Ok but the quotes comment claims that we confirming implementations would change in a week, which is a baseless claim as we like most people here do it in our spare time and we don’t abide random baseless deadlines set so that others can avoid implementing the specification.

Avi-D-coder commented 5 years ago

@puremourning A week is being extremely optimistic, but this issue has been open for a year and the longer it takes to switch the more implentions switch to UTF-16. At least 2 are in the process right now.

If the spec is going to be reverted it should be reverted now. If the survey data is representative, the spec is broken, not the majority of implementation using something else. Thus changing to codepoints should not be considered a breaking change. It should be considered fixing and erroneous edit to the spec, or a clarification. The word "character" is not synonymous with UTF-16 codeunit. If the majority of implementations after a year are still non conformant, what does that say about how people originally interpreted meaning of character.

With that being said, I don't know that the majority is non conformant. It could be that the sample is not representative. I picked it based on stars and easy of inquiry.

dbaeumer commented 5 years ago

Thanks all for the lively discussion. I read through the new posts. I have a couple of comments and clarifications:

Regarding versioning

LSP has feature version support (this is why we don't send a global version number). If we add new capabilities to the protocol they are guarded by a client capability and / or server capability. If we would add another client encoding this would be done as follows in LSP:

we add a client capability encoding
we add a server capability acceptedEncoding.

Assuming we have a client has utf-8 encoding only encoding would be set to utf-8. If the server accepts it it signals this through acceptedEncoding. If acceptedEncoding is unset then the client knows it is a standard utf-16 server to which he can't talk.

Regarding protocol using UTF-8 & UTF-16

The only part that is UTF-8 specific in the protocol is how the JSON structure should be be encoded to bytes when sent over the wire. This encoding is customizable in principle (see Content-Type in the header). Adding another one would be trivial since it is comparable to converting files from disks into strings using an encoding. Almost all programming languages I know of have support for various encodings. The reason why we choose utf-8 is simply transfer size. It has IMO no extra cost neither on the client nor on the server.

Things are complete different with positions, since they denote a character in a string. The reason why we choose utf-16 when starting with LSP was that the programming languages and editors we looked at and used were using utf-16 to represent strings internally. Things have changed since then and all new programming language usually represent strings internally using utf-8.
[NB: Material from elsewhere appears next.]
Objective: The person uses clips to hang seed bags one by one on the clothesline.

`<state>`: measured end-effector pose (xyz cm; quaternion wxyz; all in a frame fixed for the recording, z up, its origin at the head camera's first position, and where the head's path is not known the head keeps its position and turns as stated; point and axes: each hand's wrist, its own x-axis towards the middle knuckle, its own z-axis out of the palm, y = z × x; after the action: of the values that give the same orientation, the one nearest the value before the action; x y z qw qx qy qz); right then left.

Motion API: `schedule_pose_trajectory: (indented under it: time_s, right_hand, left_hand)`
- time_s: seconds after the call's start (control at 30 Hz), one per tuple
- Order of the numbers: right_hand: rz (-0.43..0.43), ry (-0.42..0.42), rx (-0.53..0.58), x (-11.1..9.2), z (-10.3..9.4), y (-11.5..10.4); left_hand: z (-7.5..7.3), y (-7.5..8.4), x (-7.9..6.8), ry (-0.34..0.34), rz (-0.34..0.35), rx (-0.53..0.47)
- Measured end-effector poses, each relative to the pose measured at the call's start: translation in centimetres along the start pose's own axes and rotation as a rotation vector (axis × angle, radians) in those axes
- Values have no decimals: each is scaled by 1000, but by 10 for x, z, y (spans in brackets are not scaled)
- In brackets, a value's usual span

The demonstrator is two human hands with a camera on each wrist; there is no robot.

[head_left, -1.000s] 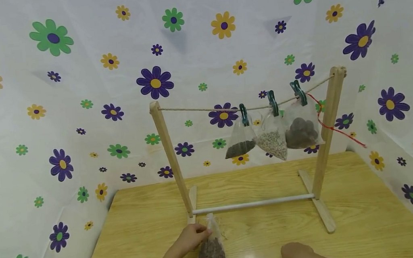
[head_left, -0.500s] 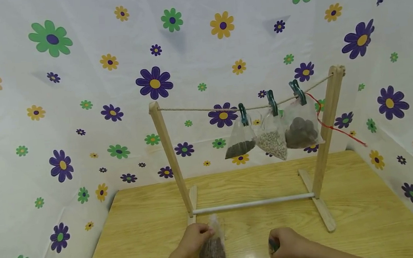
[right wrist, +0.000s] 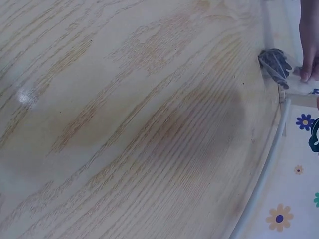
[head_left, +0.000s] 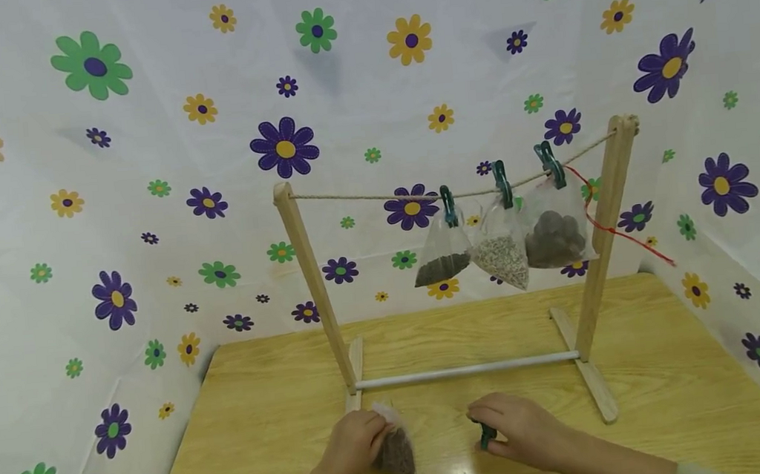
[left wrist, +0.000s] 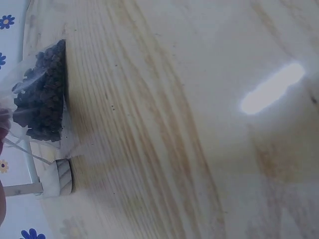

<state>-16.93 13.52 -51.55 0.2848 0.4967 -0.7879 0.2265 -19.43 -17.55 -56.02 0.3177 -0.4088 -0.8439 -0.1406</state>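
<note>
My left hand (head_left: pixel 354 441) pinches the top of a clear plastic bag (head_left: pixel 397 455) in front of the stand's left foot. Dark brown crumbly bits fill the bag's lower part, seen closer in the left wrist view, where the bag (left wrist: pixel 44 94) hangs at the left edge. To the right, my right hand (head_left: pixel 522 430) holds a dark green clip (head_left: pixel 486 434) between thumb and fingers, over the table. Only a sliver of that clip (right wrist: pixel 314 137) shows at the right edge of the right wrist view.
A wooden stand with a left post (head_left: pixel 317 294) and right post (head_left: pixel 605 249) carries a rope (head_left: pixel 357 196). Green clips hold three bags on it: dark grains (head_left: pixel 444 265), pale grit (head_left: pixel 502 257) and grey stones (head_left: pixel 556 238). A red string (head_left: pixel 628 235) dangles at right. A white bar (head_left: pixel 464 372) joins the feet.
My right hand has come up and left from the table's front, bringing the green clip into view. My left hand keeps its pinch on the bag, whose top now leans left.
</note>
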Motion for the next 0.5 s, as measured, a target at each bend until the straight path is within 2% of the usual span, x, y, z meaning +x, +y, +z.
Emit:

@sam-mccall Thanks for this great encoding summary

I am also not sure anymore if it is a smart idea asking clients to support n encodings. The reason is that to actually convert positions from one encoding to another the content of that line must be available. That for example means for a find all reference result to open all files, read them into memory, do the position conversion and forget them again. This might have a bad performance impact especially when files come from remote.

I do agree with @sam-mccall now that doing the conversion on the server although there are more servers than clients is smarter for the following reasons:

as @sam-mccall mentioned they are also often written in fast (or fast-ish) languages.
server usually have the file content in question already in memory.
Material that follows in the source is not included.